URI textile scientists build extensive fiber database for FBI
Dave Lavallee, 401-874-5862
KINGSTON, R.I. -- July 27, 2004 --
When University of Rhode Island researchers started building a fiber database for the FBI in October 2002, they were asked for 400 samples.
By the time the project ended earlier this year, more than 1,800 samples were provided to the federal law enforcement agency.
Professors Martin Bide and Margaret Ordonez of URI’s Department of Textiles, Fashion Merchandising and Design teamed up on the $134,000 FBI contract after learning of research opportunities with the FBI through their participation in the URI Forensic Science Partnership. The FBI is interested in refining its textile analysis processes because fibers play such a critical role in forensic investigations, Bide said.
The team collected an array of different fibers from commercial companies, and drew on the extensive library of dyes in the department. Using a new dyeing machine acquired for the project, small samples of fiber were dyed with many different dyes, and dye mixtures.
For each dyed specimen, a permanent microscopic slide was prepared, a digital microscope image was generated, and a small sample of fiber of each specimen was placed in coin-holder envelopes and placed in three-ring binders. The image and details of the fiber and dye were included on a database that filled four compact discs. All of the information was submitted to the FBI Research Center at Quantico, Va. so that it can test the best ways to analyze the dyed fibers.
“This is another reason why we benefit from being in the Forensic Science Partnership,” said Bide, a resident of South Kingstown . “We do fiber analysis for the Rhode Island State Crime lab, and this was a natural extension of that work.”
Through the FBI contract, the department now houses a new piece of equipment, a Datacolor dyeing machine.
The research team also included graduate students, an undergraduate and a visiting scholar. Bide, an internationally renowned textile chemist, oversaw the dyeing, while Ordonez, of Cumberland, R.I., an international expert in textile conservation, conducted the microscopy for the project.
Additional samples of dyed fibers not needed for the FBI submission are held in vials at URI and are available if needed.
The undergraduate and graduate students were involved in the full range of work on the project, including dyeing and drying fibers, making slides of the samples, photographing cross-sections and entering them into the database that describes the fibers and the conditions under which they were dyed. The cross-sections of fibers, which are finer than a human hair, reveal a range of differences in colors, shapes, sizes, and unevenness in the ways they absorb dyes.
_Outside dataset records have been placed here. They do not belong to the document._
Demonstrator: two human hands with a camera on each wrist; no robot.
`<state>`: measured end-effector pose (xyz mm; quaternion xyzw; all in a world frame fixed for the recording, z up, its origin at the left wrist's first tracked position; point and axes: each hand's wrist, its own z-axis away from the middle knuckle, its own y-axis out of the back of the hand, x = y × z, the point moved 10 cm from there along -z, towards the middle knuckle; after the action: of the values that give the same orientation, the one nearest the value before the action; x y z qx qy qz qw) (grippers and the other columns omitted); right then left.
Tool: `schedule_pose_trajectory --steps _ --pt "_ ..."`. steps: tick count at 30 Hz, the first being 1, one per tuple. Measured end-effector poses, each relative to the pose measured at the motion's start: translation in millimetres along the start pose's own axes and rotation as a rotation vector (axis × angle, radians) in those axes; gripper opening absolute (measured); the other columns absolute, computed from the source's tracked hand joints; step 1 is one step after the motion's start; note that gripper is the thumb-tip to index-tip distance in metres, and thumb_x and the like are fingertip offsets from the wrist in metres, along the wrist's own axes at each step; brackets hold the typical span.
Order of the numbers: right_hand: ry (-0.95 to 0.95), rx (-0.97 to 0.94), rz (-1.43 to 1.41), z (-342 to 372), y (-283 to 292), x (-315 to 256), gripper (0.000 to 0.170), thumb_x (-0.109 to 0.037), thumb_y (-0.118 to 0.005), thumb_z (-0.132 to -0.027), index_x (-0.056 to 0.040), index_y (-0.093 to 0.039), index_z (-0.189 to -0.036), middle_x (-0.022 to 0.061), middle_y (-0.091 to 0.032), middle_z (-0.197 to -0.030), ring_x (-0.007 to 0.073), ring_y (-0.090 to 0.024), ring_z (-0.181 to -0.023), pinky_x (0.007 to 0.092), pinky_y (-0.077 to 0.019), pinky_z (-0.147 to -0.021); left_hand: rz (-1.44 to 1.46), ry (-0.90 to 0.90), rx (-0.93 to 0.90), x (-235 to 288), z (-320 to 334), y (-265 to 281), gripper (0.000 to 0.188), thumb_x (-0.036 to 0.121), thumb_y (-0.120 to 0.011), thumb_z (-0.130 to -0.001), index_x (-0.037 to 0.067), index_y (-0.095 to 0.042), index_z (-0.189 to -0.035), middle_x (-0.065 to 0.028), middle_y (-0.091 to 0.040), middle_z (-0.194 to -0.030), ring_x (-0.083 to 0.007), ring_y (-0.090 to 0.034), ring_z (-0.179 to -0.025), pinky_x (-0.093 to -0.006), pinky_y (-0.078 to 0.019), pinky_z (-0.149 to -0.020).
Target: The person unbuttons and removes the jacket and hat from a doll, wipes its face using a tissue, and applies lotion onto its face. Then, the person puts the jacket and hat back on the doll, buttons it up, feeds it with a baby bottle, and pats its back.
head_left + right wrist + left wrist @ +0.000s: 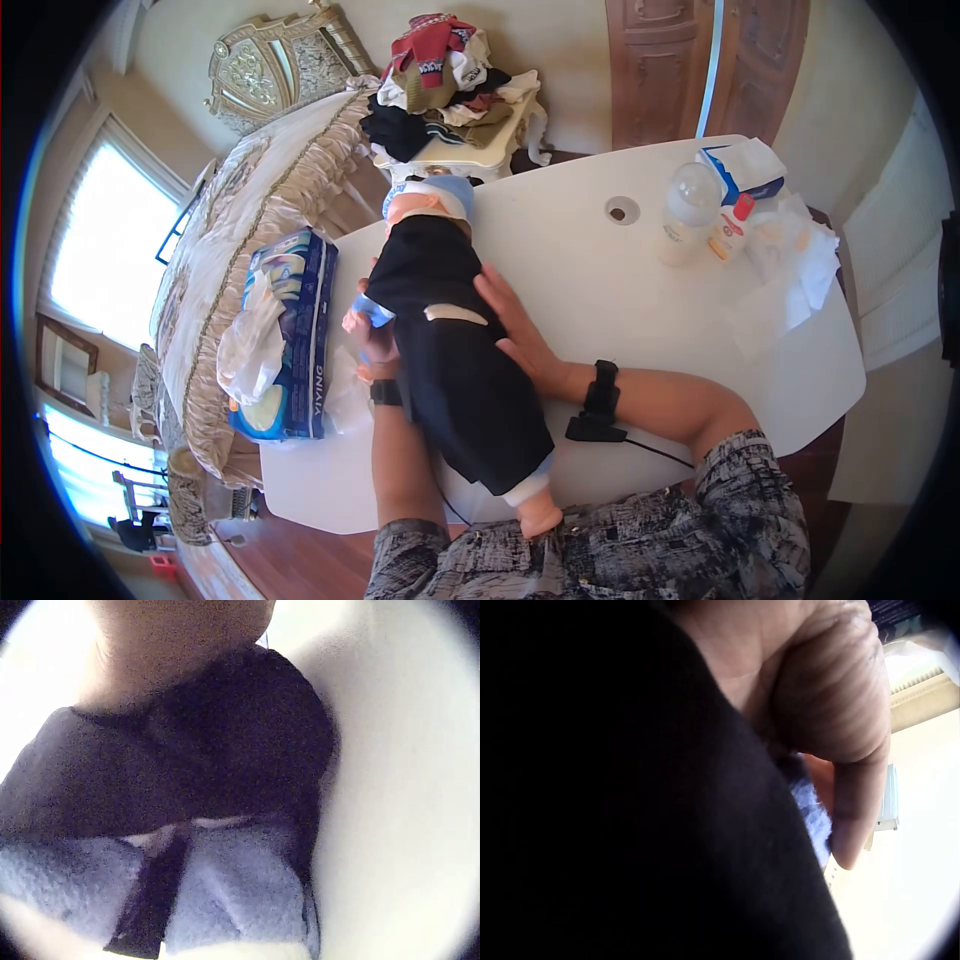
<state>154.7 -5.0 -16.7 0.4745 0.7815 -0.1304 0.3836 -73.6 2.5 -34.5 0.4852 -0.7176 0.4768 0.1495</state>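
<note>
A doll in a blue cap lies face up on the white table, with black cloth over its body and part of its face. One bare foot sticks out at the near end. My left hand touches the doll's side, by its blue sleeve; in the left wrist view the thumb of that hand hangs beside blue fleece. Flat against the cloth's right edge rests my right hand. The right wrist view shows black cloth above blue fleece.
On the left stands a blue diaper pack with a clear plastic bag on it. A bottle, a red-capped bottle, a tissue pack and white sheets lie at the right. A clothes pile is beyond the table.
</note>
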Motion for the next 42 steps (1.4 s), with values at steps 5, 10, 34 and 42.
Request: schedule_pose_trajectory --steps 5,10,34,42 --pt "0.070 -0.111 0.002 -3.0 -8.6 -11.2 0.069 -0.043 -0.038 -0.099 -0.0028 -0.019 -0.152 0.0220 -0.009 -0.158 0.0374 -0.010 -0.147 0.0450 -0.0091 -0.118 -0.041 -0.044 0.064 -2.1 3.0 26.5 0.061 0.041 -0.071 -0.082 0.005 -0.043 -0.123 -0.0188 -0.045 -0.141 -0.0284 -0.044 -0.130 -0.0402 -0.0309 -0.112" --pt "-0.001 0.041 0.012 0.2 4.0 -3.8 0.070 -0.044 -0.038 -0.099 -0.0034 -0.019 -0.152 0.0218 -0.010 -0.158 0.0372 -0.010 -0.147 0.0453 -0.0098 -0.118 0.034 0.030 0.033 -8.4 2.1 22.3 0.059 0.041 -0.072 -0.081 0.008 -0.044 -0.122 -0.0177 -0.042 -0.145 -0.0292 -0.042 -0.133 -0.0412 -0.0296 -0.113" --pt "-0.059 0.108 0.036 4.8 8.2 11.9 0.065 -0.035 -0.038 -0.101 0.0004 -0.017 -0.151 0.0229 -0.013 -0.157 0.0363 -0.011 -0.147 0.0428 -0.0084 -0.118 -0.026 -0.005 0.044 -5.1 0.7 24.0 0.063 0.043 -0.070 -0.082 0.007 -0.043 -0.126 -0.0184 -0.041 -0.146 -0.0300 -0.041 -0.134 -0.0417 -0.0298 -0.114" --pt "-0.043 0.127 0.018 4.6 6.2 12.0 0.061 -0.028 -0.041 -0.100 -0.0029 -0.019 -0.151 0.0203 -0.012 -0.158 0.0340 -0.012 -0.147 0.0419 -0.0099 -0.118 -0.041 -0.001 0.015 -4.1 -1.0 0.4 0.064 0.050 -0.066 -0.082 0.011 -0.048 -0.130 -0.0171 -0.036 -0.150 -0.0314 -0.038 -0.137 -0.0441 -0.0279 -0.115"
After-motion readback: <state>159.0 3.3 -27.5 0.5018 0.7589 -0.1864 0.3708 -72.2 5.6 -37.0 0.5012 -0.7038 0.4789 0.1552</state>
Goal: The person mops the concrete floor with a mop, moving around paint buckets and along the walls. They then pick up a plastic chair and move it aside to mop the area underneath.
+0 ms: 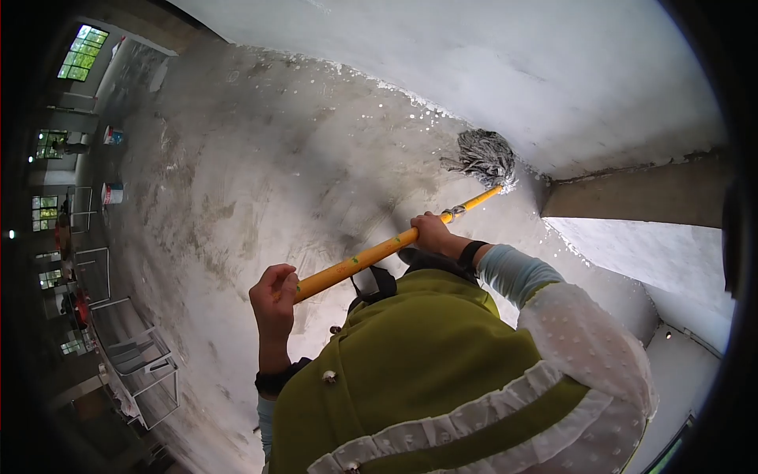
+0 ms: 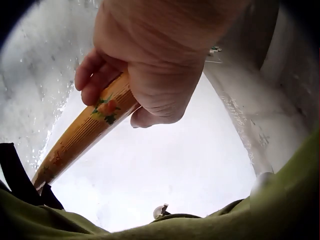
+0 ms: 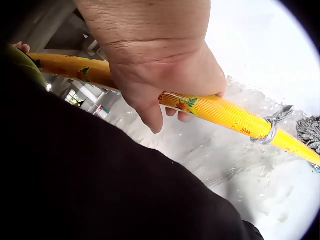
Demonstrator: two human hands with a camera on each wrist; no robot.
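Observation:
A yellow mop handle (image 1: 347, 267) runs from lower left to upper right in the head view, ending in a grey string mop head (image 1: 483, 158) that lies on the floor beside the wall. My left hand (image 1: 274, 306) grips the handle's near end. Farther along, my right hand (image 1: 438, 235) holds the handle with its fingers wrapped round it. In the left wrist view the left hand (image 2: 150, 65) curls round the patterned handle (image 2: 82, 125). A grey strip is tied round the handle (image 3: 225, 116) beyond my right hand (image 3: 160, 65) in the right wrist view.
White-speckled concrete floor (image 1: 213, 197) meets a pale wall (image 1: 513, 63) along the upper right, with a brown beam-like ledge (image 1: 639, 189) at the right. Buckets (image 1: 112, 193) and metal frames (image 1: 150, 359) stand at the far left, near windows (image 1: 45, 213).

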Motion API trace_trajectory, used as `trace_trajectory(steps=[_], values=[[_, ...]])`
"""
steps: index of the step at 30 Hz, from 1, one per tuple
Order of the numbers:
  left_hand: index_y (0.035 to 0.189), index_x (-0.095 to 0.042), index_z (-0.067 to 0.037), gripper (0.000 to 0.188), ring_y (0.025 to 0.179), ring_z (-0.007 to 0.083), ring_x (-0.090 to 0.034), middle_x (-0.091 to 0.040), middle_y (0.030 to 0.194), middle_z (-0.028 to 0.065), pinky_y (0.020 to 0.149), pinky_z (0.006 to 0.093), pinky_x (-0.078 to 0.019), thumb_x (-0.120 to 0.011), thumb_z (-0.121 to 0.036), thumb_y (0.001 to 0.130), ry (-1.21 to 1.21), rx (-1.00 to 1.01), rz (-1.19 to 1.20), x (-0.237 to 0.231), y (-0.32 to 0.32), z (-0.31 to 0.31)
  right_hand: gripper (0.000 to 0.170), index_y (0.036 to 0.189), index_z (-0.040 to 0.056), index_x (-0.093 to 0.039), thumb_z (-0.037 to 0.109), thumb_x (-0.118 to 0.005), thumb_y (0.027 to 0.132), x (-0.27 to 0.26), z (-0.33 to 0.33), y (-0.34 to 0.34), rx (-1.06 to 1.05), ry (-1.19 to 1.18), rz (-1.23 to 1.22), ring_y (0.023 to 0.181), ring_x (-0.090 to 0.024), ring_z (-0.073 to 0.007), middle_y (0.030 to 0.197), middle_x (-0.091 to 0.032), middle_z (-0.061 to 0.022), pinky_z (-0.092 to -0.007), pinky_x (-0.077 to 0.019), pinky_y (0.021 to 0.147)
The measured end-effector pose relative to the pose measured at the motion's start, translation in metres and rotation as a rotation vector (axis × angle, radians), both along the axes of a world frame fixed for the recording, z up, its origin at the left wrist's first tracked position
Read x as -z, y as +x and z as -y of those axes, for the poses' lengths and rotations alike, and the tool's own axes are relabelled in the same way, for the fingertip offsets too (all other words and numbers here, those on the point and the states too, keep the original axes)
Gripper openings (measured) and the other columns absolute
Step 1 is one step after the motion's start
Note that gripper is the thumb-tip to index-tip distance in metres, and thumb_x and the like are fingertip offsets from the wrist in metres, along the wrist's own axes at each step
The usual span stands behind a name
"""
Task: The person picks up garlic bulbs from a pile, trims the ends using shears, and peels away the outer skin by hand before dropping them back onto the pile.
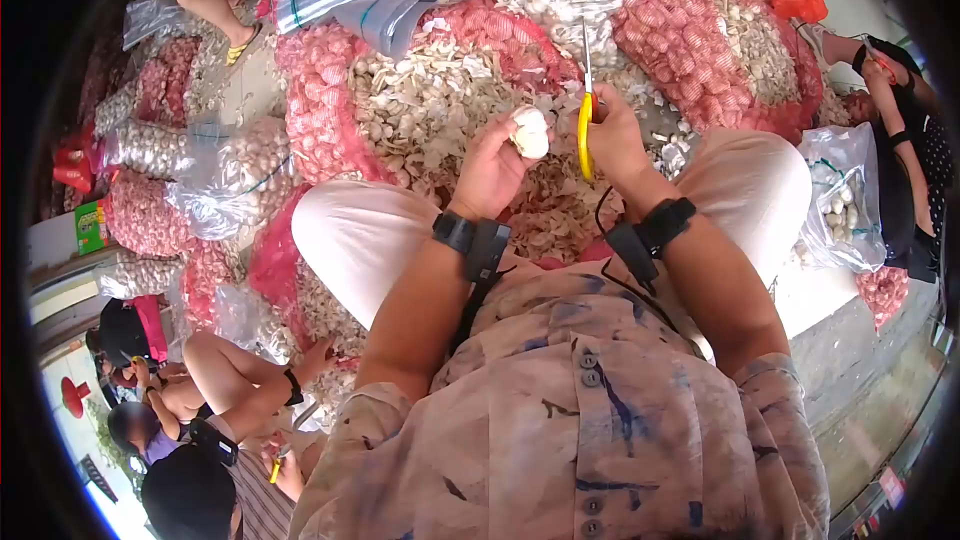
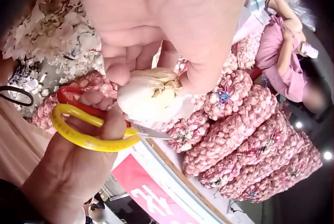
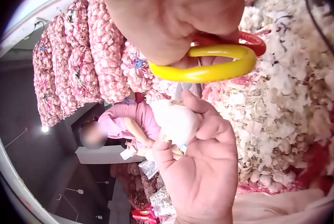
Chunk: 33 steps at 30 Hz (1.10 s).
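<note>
A pale garlic bulb (image 1: 530, 133) is pinched between the thumb and fingers of my left hand (image 1: 492, 172). In the left wrist view the bulb (image 2: 148, 96) shows its rough tan base toward the camera. My right hand (image 1: 618, 140) grips a pair of scissors (image 1: 586, 130) with yellow and red handles, the blades pointing away from me in the head view. The yellow handle loop (image 3: 209, 63) stands out in the right wrist view, close by the bulb. Below both hands lies a heap of dry garlic skins (image 1: 555, 210) between my knees.
An open red mesh sack of garlic (image 1: 325, 90) stands ahead on the left, another mesh sack (image 1: 680, 40) ahead on the right. Clear plastic bags (image 1: 385, 5) lie at the back. A bag of bulbs (image 1: 840, 190) sits by my right knee. Other people sit on both sides.
</note>
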<state>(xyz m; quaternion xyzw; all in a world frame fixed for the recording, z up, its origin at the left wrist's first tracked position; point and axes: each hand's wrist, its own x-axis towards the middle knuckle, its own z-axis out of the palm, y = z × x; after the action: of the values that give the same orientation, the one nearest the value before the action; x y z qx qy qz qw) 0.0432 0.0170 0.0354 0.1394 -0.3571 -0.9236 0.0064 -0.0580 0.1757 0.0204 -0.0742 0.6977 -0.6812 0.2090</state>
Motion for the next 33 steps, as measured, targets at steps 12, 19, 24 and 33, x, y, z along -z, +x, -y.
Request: trace_trajectory(steps=[12, 19, 24, 33], values=[[0.128, -0.052, -0.008, 0.029, 0.105, 0.0184, -0.062, -0.061, 0.120, 0.0068, 0.083, 0.0405, -0.0571, -0.053, -0.015, 0.100, -0.279, -0.034, 0.119, -0.013, 0.002, -0.009, 0.038, 0.118, 0.0070, -0.052, 0.005, -0.073, 0.085, -0.026, 0.004, 0.013, -0.181, 0.027, -0.141, 0.088, -0.061, -0.0112, 0.098, -0.064, -0.0056, -0.0271, -0.0515, 0.077], [0.130, -0.051, -0.007, 0.035, 0.107, 0.0179, -0.061, -0.061, 0.117, 0.0080, 0.086, 0.0365, -0.0552, -0.054, -0.002, 0.095, -0.390, -0.008, -0.054, -0.005, -0.001, -0.008, 0.034, 0.113, 0.0030, -0.053, 0.000, -0.071, 0.084, -0.030, 0.000, 0.009, -0.146, -0.226, 0.086, 0.077, -0.061, -0.0104, 0.086, -0.063, -0.0035, -0.0266, -0.0517, 0.067], [0.128, -0.051, -0.005, 0.043, 0.103, 0.0120, -0.059, -0.060, 0.114, 0.0055, 0.085, 0.0251, -0.0517, -0.056, 0.011, 0.088, -0.469, -0.064, -0.025, -0.010, -0.002, -0.006, 0.036, 0.119, 0.0073, -0.052, 0.001, -0.068, 0.088, -0.039, 0.002, 0.012, -0.199, -0.187, -0.008, 0.084, -0.063, -0.0120, 0.102, -0.065, -0.0067, -0.0264, -0.0530, 0.075], [0.128, -0.050, -0.001, 0.045, 0.111, 0.0156, -0.059, -0.061, 0.122, 0.0093, 0.094, 0.0285, -0.0484, -0.058, 0.011, 0.085, -0.559, 0.053, -0.067, -0.007, 0.002, -0.003, 0.032, 0.113, 0.0057, -0.055, -0.003, -0.067, 0.085, -0.023, 0.002, 0.005, -0.224, -0.080, -0.102, 0.081, -0.060, -0.0083, 0.091, -0.064, -0.0030, -0.0223, -0.0491, 0.073]])
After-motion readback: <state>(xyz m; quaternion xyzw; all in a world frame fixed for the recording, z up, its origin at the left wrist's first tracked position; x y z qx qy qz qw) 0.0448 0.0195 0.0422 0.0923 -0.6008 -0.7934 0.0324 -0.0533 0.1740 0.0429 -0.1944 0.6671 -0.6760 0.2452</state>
“This project used a lot of expertise we have here,” Ordonez said.
Jessica Urick, a graduate student in textile conservation, who came here from Maryland, said she was glad to have been a part of the project. “This is one of the few programs of its kind,” she said. “And it’s a great program because you get to do a little of everything.”
She knew about the textile department’s major contribution to URI’s nationally publicized baseball research and its various well-known conservation projects. “I actually figured when I came here, I would get to do a lot of different things and I wasn’t disappointed.”